Exercise brief: Print the listing in full, exactly as it stands.

Dataset extract:
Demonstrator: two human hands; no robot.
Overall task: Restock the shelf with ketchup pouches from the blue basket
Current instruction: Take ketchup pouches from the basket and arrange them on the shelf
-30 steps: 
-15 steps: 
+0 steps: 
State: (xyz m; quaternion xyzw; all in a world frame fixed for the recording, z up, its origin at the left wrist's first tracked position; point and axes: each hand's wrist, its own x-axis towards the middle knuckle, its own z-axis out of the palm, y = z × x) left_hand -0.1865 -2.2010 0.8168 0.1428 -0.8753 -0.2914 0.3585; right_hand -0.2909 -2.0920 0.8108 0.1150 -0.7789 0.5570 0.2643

Result for this exercise:
Demonstrator: two human hands; no robot.
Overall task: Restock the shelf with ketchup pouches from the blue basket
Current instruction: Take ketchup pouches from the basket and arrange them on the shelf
-30 steps: 
-15 steps: 
+0 steps: 
State: (xyz m; quaternion xyzw; all in a world frame fixed for the recording, z up, its origin at the left wrist's first tracked position; point and axes: each hand's wrist, its own x-axis towards the middle knuckle, its own z-axis out of the palm, y = z × x) left_hand -0.1865 -2.2010 0.8168 0.1428 -0.8753 -0.2914 0.3585; right_hand -0.2909 -2.0920 0.8108 0.1150 -0.7789 0.5570 0.2643

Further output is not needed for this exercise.